Volvo definitely paid the price for trying to be like everyone else. Their sales have fallen by half since 2004. The company has gone through a couple of ownership changes, first sold to Ford Motor Co., then recently to Geeley Automotive of China in 2010.

Besides losing their safety positioning, Volvo also lost their safety edge. None of their models have showed up in the top ten of the National Highway Safety Board crash tests for many years. Younger drivers likely have no feeling about the brand, if they are aware of it at all.

But perhaps, Volvo died for you. It stands as an example of what happens when you have a strong position that is meaningful to a decent percentage of the category’s buyers, and then fail to invest in it, both through an operational and marketing standpoint.

Given the tough comeptitive landscape of the auto industry, it’s hard to see Volvo making any kind of dramatic comeback in the near future, at least here in the states. There are a quarter of a billion drivers in China, though, and that may prove to be Volvo’s next hunting ground.

Republished with author's permission from original post.

Mickey Lonchar
Mickey Lonchar has spent the better part of two decades creating award-winning advertising with agencies up and down the West Coast, Mickey currently holds the position of creative director with Quisenberry Marketing & Design, a full-service advertising and interactive shop with offices in Spokane and Seattle, Wash.

2 COMMENTS

  1. Volvo’s 1990s strategy was far from inexplicable. If your key brand attribute becomes a hygiene factor (price of entry) then you are in trouble. This is especially true if that attribute is controlled by legislation or a standard set by an external body, such as Euro NCAP. Everyone has to meet the legislation, and the higher voluntary standard becomes a price of entry to be considered “safe”. Exceeding this standard therefore has less and less marketing value the higher it becomes – especially when doing so makes your car heavier and therefore liable to fail on economy criteria.

    So Volvo had to change otherwise they would have become more irrelevant more quickly.

    The problem was they backed the wrong horse – targeting performance German sedans and wagons – when they should have embraced the SUV much earlier and with much more determination. SUVs were where the profits were, even then, and they still are.

    And SUVs were a much better fit to the Volvo brand than saloons. In one of their key markets, the UK, they had already lost their key urban professional Volvo Wagon market to the original Land Rover Discovery, which people bought in their thousands even though (then) it was incredibly thirsty as a gasoline model and painfully slow and noisy as a diesel.

    They should have learned from this more quickly and redefined their business around these higher vehicles, marketing the very real active safety benefits of the high driving position and great visibility. They did well with their XC90 and XC60 SUVs, which probably saved the company, but their brand message was confused by T5 racing cars. Had they done that, they could have owned the urban SUV market (ie those not primarily about off road) on the same safety and sense ticket that had previously done them proud.

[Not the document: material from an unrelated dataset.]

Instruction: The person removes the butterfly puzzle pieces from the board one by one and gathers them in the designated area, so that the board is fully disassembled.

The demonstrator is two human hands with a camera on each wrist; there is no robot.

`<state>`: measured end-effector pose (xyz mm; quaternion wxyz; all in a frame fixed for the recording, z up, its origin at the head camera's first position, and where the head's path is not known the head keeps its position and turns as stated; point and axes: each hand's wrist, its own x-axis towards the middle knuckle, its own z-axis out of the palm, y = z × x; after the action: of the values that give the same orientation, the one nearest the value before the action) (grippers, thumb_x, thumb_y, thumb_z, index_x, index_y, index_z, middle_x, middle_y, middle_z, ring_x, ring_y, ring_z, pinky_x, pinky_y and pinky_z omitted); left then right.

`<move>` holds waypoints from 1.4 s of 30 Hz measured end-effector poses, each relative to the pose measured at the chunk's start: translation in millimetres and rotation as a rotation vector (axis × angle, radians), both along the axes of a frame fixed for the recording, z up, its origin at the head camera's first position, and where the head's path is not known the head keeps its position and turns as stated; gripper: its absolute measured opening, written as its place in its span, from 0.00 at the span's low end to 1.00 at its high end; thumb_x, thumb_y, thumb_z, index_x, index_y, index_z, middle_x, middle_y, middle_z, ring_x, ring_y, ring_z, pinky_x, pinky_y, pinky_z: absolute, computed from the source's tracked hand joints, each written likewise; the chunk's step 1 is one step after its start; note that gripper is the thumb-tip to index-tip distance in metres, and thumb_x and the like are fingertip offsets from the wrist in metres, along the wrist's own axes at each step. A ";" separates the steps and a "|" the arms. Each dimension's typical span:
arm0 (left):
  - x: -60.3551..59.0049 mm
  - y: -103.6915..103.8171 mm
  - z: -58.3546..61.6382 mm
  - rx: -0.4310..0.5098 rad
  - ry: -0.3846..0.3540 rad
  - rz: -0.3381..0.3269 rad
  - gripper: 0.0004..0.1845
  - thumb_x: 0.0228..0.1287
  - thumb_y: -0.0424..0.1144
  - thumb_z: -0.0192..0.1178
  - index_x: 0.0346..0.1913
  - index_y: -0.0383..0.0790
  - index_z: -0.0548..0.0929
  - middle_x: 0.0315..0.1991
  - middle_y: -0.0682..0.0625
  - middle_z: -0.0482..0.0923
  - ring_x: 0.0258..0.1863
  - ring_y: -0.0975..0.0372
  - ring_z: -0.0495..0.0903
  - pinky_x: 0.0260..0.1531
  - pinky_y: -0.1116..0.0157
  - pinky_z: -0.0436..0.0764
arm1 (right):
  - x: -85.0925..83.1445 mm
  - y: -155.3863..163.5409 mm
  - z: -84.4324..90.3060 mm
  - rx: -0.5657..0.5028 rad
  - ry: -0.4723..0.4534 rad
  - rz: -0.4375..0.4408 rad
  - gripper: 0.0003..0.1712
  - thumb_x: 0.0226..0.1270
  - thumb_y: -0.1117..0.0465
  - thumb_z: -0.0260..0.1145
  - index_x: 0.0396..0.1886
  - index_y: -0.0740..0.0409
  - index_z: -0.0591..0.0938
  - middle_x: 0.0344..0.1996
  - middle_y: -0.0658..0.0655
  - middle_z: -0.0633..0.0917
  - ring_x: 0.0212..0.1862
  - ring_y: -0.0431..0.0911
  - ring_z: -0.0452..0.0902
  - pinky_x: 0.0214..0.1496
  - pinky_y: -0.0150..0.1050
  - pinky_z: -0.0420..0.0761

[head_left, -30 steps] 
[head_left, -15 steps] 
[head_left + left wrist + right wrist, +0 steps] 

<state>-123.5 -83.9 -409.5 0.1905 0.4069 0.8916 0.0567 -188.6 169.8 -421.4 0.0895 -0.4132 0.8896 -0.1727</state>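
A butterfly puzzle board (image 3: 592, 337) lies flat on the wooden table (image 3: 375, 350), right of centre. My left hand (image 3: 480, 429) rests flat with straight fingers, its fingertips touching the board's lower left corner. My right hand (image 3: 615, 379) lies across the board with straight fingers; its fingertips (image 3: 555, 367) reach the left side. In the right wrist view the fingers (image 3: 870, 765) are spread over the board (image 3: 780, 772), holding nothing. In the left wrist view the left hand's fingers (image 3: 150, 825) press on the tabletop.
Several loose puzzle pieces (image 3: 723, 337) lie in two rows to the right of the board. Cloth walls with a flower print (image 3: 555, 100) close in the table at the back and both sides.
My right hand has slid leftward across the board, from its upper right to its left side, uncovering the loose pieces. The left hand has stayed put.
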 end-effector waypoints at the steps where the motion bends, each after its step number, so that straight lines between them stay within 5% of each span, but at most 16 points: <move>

  2. Paul, you’re on to something when you talk about how Volvo could have made serious inroads in the SUV market. Not only was it a white-hot category here in the states, but they were primarily sold as “family vehicles.” And who’s more concerned about safety than parents, right? My bet is that if they’d done it right, they could have been way more successful in the SUV market than BMW or Mercedes.

    Have you thought of apply for the CMO position at the “new” Volvo?